Mais considérant que Mme Mardi fait justement valoir, s'agissant d'un produit fabriqué avant 1998, qu'il convient d'interpréter l'article 1384, alinéa 1 du Code civil à la lumière de la directive européenne n° 85374 du 24 juillet 1985 ;

Considérant qu'il résulte du rapport d'expertise de M. Ricetti, que la bombe aérosol Kerex pour jardin et plantes d'appartement, qui lui a été remise, porte sur son enveloppe extérieure, en sa partie supérieure le mode d'emploi et les précautions d'emploi avec la mention suivante : ' Ne pas laisser la bombe près d'une source de chaleur, ni à une température supérieure à 50° ou en plein soleil. Ne pas pulvériser sur une flamme.
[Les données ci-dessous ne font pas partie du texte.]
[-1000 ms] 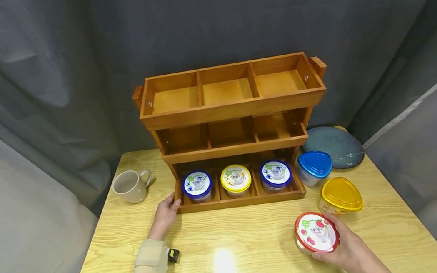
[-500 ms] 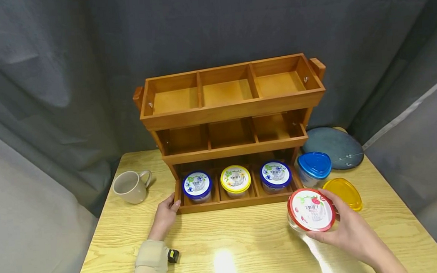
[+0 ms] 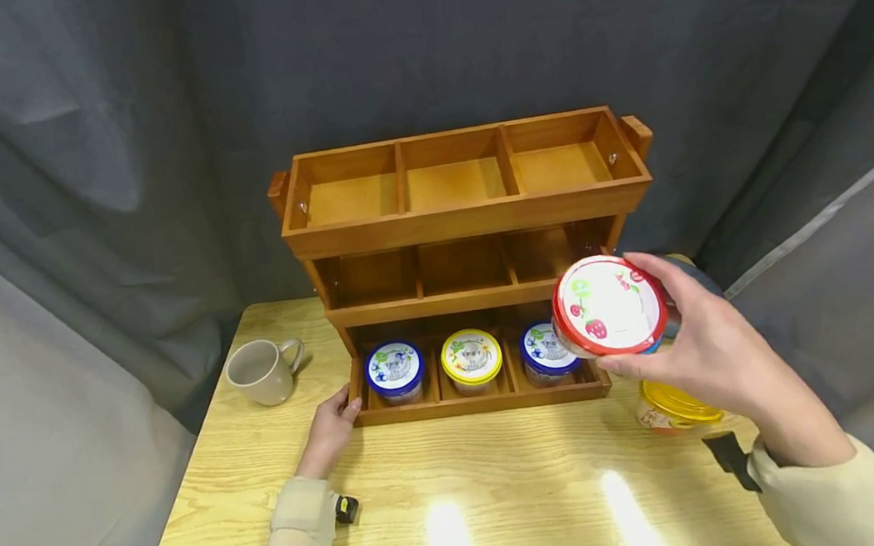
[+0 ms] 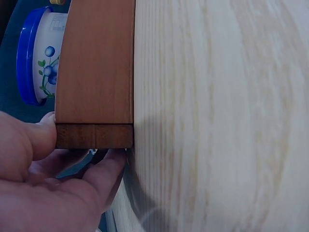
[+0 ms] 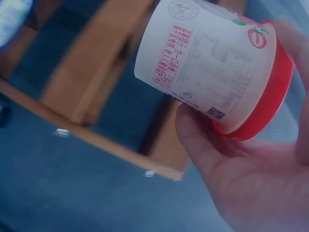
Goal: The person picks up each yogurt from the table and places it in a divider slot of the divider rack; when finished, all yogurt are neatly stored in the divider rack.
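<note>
My right hand point(image 3: 712, 348) grips a round tub with a red lid point(image 3: 610, 306) and strawberry pictures, held in the air before the right end of the wooden three-tier rack point(image 3: 471, 221). In the right wrist view the tub's white printed side point(image 5: 207, 63) faces the camera. At the rack's bottom left corner my left hand point(image 3: 329, 434) pinches the end of the lowest tier, thumb inside and fingers outside, as the left wrist view shows. That tier holds a blue-lidded tub point(image 3: 395, 371), a yellow-lidded tub point(image 3: 471, 359) and another blue-lidded tub point(image 3: 543, 350), partly covered by the red one.
A beige mug point(image 3: 261, 374) stands left of the rack. Right of it, a yellow-lidded container point(image 3: 674, 409) sits on the table point(image 3: 525, 485); a blue container and a dark plate point(image 3: 696, 272) are mostly hidden behind my right hand. Grey curtains point(image 3: 423, 48) hang behind.
My right hand has lifted the red-lidded tub from low over the table, up and away from me, to the height of the middle tier. My left hand has stayed at the rack's corner.
</note>
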`<state>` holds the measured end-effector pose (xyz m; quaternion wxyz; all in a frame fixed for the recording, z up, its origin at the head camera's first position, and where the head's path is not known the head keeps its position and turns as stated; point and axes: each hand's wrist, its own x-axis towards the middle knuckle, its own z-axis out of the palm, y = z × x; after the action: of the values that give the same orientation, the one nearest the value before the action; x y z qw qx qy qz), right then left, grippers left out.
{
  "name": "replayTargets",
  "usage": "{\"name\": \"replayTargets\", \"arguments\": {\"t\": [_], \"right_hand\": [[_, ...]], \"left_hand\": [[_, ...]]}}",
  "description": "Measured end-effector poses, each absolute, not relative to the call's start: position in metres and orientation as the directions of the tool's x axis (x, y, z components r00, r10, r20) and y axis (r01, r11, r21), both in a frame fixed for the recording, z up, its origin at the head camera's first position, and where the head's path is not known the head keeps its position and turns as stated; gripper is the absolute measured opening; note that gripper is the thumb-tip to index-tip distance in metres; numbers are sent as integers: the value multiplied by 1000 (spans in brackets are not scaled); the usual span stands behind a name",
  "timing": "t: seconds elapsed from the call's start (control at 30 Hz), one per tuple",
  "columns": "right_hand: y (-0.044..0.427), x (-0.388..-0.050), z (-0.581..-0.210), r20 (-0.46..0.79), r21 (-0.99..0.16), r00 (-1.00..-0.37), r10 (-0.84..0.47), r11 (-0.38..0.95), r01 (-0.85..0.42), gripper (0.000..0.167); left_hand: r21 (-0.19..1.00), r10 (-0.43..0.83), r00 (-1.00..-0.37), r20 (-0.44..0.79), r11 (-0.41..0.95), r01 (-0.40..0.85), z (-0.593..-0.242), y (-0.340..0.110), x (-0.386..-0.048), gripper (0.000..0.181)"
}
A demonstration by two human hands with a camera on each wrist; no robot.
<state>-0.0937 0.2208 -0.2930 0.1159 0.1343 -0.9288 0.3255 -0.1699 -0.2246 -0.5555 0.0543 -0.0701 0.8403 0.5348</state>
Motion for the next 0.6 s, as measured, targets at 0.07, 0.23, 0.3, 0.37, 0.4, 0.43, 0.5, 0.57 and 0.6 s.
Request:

Tenir hors de portée des enfants et à l'écart des denrées alimentaires', et en sa partie inférieure les indications : " Dangereux , Produit Shell chimie, distribué en France par Celor Diffusion "; que l'expert précise que la nature du gaz propulseur n'est pas indiquée sur l'enveloppe mais qu'il peut s'agir d'un gaz inflammable tel que le butane ou l'isobutane habituellement utilisé; qu'il indique qu' aucune disposition particulière n'est imposée par la réglementation pour la résistance au poinçonnement de l'enveloppe métallique des bombes aérosol, que la société Shell n'a pas été en mesure de lui communiquer le cahier des charges imposé au constructeur de l'enveloppe et qu'il ne lui a donc pas été possible de déterminer si les contraintes contractuelles imposaient une résistance au poinçonnement en cas de chute de la bombe aérosol ;

Considérant qu'il apparaît des circonstances de l'accident et des constatations de l'expert que la perforation de la bombe aérosol n'est pas due à une utilisation anormale ; que la maladresse de Mme Mardi ne peut être constitutive d'une faute ; que la chute involontaire d'un aérosol, même sur un angle de gâche de porte, ne présente pas un caractère imprévisible et irrésistible pour le fabricant; que son produit dangereux ne comportait pas une enveloppe ayant une résistance suffisante aux chocs et présentait donc un défaut de sécurité ; que le jugement doit donc être confirmé ;

2) Sur la demande d'évocation :

Considérant qu'il n'a pas lieu d'évoquer les points non jugés par le tribunal, lequel statuera sur le préjudice corporel de Mme Mardi, les demandes de la CPAM de Paris et de la société Axa France Iard ;

Mais considérant que, au regard des blessures subies par la victime, dont le docteur Piedelièvre a évalué l'incapacité permanente partielle à 25 %, les souffrances à 6,5/7 et le préjudice esthétique à 5/7, il convient de lui allouer la provision de 80 000 ' à valoir sur l'indemnisation de son préjudice; qu'il convient d'allouer la provision de 50 000 ' à la CPAM de Paris, à valoir sur le remboursement de ses débours ;

3) Sur les demandes en vertu de l'article 700 du Nouveau Code de procédure civile :

Considérant que la société Shell pétrochimie méditerranée devra payer à Mme Mardi la somme de 2 000 ', en sus de celle allouée par le tribunal, la somme de 1.000 ' à la CPAM de Paris et la somme de 1 000 ' à la société Axa France Iard ;

Par ces motifs, Confirme le jugement en toutes ses dispositions, Dit n'y avoir lieu à évocation, Condamne la société Shell pétrochimie méditerranée à payer : - à Mme Mardi, la provision de 80 000 ' à valoir sur l'indemnisation de son préjudice et la somme complémentaire de 2 000 ' en vertu de l'article 700 du nouveau Code de procédure civile, - à la CPAM de Paris, la provision de 50 000 ' à valoir sur le remboursement de ses débours et la somme de 1 000 ' en vertu de l'article 700 du nouveau Code de procédure civile, - à la société Axa France Iard, la somme de 1 000 ' en vertu de l'article 700 du nouveau Code de procédure civile, Condamne la société Shell pétrochimie méditerranée aux dépens d'appel qui seront recouvrés conformément à l'article 699 du nouveau Code de procédure civile.